Karissa Ho
Lover Boy
Sara Kaplan-Cunningham
The boy in the box is covered in a thin sheen of shimmering hair. He doesn’t speak any discernible language, but he babbles in a voice like bubbles popping. He’s small enough to hold in the heart of my palm, and if there were no glass, I would do so. The plaque beside his enclosure calls him “Lover Boy” due to his tendency to wear the face of the viewer’s most recent lover. Sure enough, it’s DJ I watch now, dipping his hands in the thimble of water; it’s DJ who curls up in the wood shavings, nuzzles a green rubber ball, and falls asleep.

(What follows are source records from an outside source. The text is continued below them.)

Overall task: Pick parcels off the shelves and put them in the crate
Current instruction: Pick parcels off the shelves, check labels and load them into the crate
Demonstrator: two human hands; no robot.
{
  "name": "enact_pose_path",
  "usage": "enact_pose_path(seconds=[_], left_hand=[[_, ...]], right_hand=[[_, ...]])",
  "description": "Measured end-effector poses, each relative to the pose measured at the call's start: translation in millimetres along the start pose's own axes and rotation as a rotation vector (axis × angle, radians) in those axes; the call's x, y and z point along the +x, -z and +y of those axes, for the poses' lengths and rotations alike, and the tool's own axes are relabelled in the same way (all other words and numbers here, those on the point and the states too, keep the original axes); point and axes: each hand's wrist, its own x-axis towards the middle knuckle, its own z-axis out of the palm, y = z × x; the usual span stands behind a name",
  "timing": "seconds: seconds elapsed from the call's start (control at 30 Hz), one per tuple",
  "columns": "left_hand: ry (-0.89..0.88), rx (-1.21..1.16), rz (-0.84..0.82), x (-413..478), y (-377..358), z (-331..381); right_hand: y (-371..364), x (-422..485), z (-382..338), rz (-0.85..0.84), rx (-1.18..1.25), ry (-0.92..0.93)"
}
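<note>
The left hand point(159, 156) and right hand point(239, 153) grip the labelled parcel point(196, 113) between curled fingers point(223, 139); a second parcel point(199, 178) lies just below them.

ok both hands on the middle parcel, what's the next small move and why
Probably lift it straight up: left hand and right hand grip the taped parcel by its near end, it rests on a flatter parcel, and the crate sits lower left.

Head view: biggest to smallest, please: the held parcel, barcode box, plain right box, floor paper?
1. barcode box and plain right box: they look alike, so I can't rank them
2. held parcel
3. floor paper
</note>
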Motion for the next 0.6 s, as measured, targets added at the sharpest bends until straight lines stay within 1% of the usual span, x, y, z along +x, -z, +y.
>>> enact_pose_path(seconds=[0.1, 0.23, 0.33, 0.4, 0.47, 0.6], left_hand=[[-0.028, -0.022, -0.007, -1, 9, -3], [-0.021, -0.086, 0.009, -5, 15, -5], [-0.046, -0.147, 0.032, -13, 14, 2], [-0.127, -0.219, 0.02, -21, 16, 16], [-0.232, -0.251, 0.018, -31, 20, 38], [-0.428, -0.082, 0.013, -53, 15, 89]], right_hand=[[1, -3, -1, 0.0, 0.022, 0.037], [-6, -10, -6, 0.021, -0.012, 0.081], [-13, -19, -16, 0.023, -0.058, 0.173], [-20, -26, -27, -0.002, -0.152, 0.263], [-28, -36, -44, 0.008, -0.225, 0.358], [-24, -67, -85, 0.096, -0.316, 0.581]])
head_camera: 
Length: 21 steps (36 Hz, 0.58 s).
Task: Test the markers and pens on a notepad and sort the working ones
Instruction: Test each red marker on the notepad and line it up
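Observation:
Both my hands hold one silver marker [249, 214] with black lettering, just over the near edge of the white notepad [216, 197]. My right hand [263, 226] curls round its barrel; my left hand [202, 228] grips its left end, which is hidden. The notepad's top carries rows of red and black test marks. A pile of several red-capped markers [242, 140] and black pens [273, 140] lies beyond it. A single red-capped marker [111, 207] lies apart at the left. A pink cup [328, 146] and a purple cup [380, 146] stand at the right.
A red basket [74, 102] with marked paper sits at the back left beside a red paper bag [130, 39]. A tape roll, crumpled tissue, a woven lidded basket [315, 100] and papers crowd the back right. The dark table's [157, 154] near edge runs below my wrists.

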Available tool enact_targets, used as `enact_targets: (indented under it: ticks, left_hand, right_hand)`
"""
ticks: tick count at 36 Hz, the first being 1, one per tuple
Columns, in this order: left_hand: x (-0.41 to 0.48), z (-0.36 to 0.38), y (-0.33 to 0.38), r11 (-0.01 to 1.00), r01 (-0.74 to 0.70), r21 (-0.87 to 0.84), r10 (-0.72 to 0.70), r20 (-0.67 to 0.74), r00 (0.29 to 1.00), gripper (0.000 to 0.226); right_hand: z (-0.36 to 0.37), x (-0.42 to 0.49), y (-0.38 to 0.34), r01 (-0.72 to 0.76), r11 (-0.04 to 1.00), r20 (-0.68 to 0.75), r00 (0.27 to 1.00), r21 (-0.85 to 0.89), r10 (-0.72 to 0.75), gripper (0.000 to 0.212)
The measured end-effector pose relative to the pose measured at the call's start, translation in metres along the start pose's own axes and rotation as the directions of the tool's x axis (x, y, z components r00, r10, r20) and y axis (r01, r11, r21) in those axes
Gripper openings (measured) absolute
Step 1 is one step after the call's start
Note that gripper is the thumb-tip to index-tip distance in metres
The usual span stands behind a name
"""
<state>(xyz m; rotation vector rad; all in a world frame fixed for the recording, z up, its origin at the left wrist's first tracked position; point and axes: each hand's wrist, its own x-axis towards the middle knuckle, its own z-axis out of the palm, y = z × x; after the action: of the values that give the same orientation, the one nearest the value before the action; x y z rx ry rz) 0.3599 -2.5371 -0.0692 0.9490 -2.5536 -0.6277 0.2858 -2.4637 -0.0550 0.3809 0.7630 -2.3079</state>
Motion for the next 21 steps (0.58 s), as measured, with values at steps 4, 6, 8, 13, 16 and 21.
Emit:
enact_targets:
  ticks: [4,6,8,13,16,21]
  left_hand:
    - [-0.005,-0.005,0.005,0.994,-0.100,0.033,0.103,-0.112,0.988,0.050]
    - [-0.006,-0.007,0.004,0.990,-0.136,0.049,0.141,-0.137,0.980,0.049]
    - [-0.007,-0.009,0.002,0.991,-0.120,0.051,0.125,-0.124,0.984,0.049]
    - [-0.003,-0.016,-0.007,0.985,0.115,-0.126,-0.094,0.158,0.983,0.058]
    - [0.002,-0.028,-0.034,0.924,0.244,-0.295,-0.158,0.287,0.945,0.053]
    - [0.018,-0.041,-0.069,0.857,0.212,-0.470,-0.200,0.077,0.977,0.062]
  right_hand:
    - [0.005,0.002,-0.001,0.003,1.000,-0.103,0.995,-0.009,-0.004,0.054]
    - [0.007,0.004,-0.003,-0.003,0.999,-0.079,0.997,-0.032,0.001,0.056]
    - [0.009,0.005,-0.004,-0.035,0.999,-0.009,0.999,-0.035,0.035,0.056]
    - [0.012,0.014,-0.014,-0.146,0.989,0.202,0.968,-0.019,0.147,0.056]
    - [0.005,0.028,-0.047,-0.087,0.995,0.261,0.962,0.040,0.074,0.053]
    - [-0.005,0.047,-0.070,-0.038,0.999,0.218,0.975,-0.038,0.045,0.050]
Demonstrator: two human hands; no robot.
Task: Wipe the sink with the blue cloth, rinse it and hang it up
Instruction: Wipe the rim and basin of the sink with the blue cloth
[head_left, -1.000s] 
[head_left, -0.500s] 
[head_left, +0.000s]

DJ left me four months ago. He didn’t like hearing me burp, and I’m a seltzer person. I don’t really want to get into it. Shortly after, I started coming here. Real DJ, unlike Lover Boy DJ, didn’t like when I watched him. He’d say, “Why are you looking at me like that?” and I’d have no reason other than the urge to observe him living his life. But simply by being there, by observing, I was impeding his ability to do so. At least, that’s what he said.
Lover Boy DJ isn’t smooth down there like a Ken Doll as I’d expected, though, according to his plaque, he doesn’t possess a “proper penis.” Instead, he boasts an “impressive stump.” When he runs in his wheel or swims in his inflatable pool, the stump jiggles like a Jello mound. I find it strangely erotic. At night in my apartment, I stand in the mirror, lifting and dropping my breasts. A hard pain follows each drop, as if I’ve released a sandbag strapped to my chest. But I do it anyways. I like to see the loose skin ripple, the resemblance between my naked body and Lover Boy’s.

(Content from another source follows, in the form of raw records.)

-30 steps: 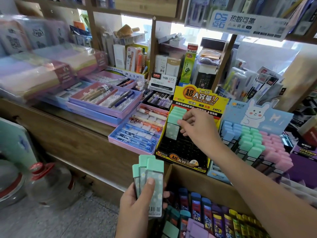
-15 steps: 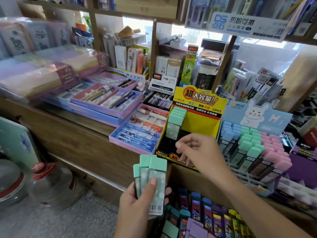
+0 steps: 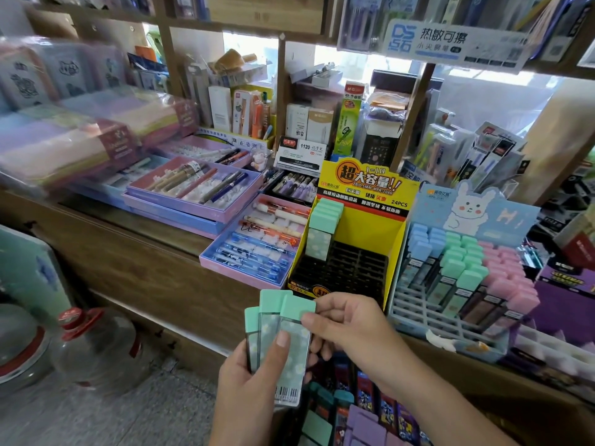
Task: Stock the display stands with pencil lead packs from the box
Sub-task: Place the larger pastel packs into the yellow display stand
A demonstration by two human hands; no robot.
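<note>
My left hand (image 3: pixel 254 381) grips a fan of three mint-capped lead packs (image 3: pixel 280 336), thumb pressed on the front one. My right hand (image 3: pixel 351 326) pinches the top right corner of the front pack's mint cap. Behind them stands the yellow display stand (image 3: pixel 383 233) with a black slotted tray; a single column of mint packs (image 3: pixel 323 230) fills its left side. To its right a blue rabbit display stand (image 3: pixel 428 323) holds rows of blue, mint and pink packs. Below my hands the box (image 3: pixel 363 410) shows several coloured packs.
Pink and blue pen trays (image 3: pixel 254 246) lie left of the yellow stand on the wooden counter (image 3: pixel 138 252). Wrapped pastel bundles (image 3: pixel 64 146) sit at far left. A large water bottle (image 3: pixel 96 346) stands on the floor. Shelves of stationery rise behind.
My right hand has left the mint column in the yellow stand and come down to the packs in my left hand, now pinching the front pack's cap.
</note>
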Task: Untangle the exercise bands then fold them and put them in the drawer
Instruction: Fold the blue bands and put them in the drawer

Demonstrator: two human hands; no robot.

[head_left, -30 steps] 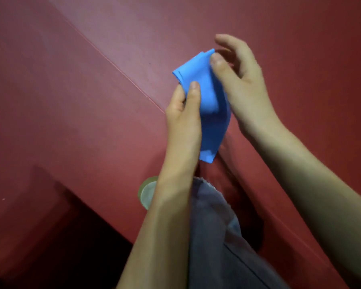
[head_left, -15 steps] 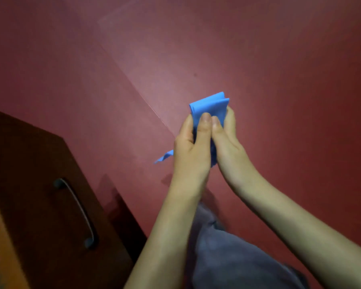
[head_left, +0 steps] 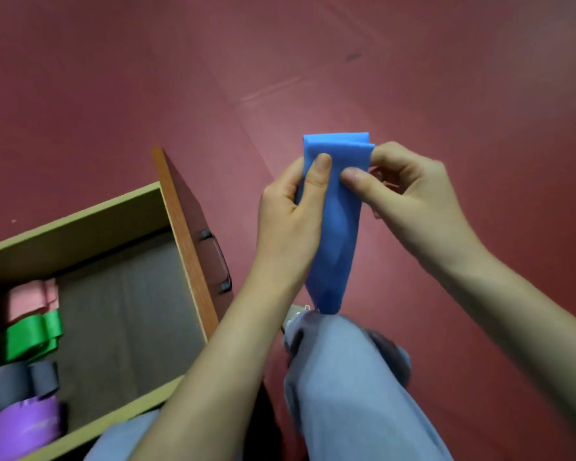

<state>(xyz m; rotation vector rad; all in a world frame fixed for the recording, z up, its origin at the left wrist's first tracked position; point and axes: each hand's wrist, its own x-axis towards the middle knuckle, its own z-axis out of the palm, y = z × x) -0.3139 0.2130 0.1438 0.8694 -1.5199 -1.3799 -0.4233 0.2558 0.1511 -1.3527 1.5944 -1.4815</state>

DJ had a surfboard body, long and blunt. His favorite shirt had massive flamingos flanking the shoulders. I picked it out because I knew he’d like it, but the shirt always unsettled me. When he wore it buttoned, his scapula pushed into the birds’ eyes until they dipped below their beaks. The distorted pink heads melted down his back like popsicles left in the sun.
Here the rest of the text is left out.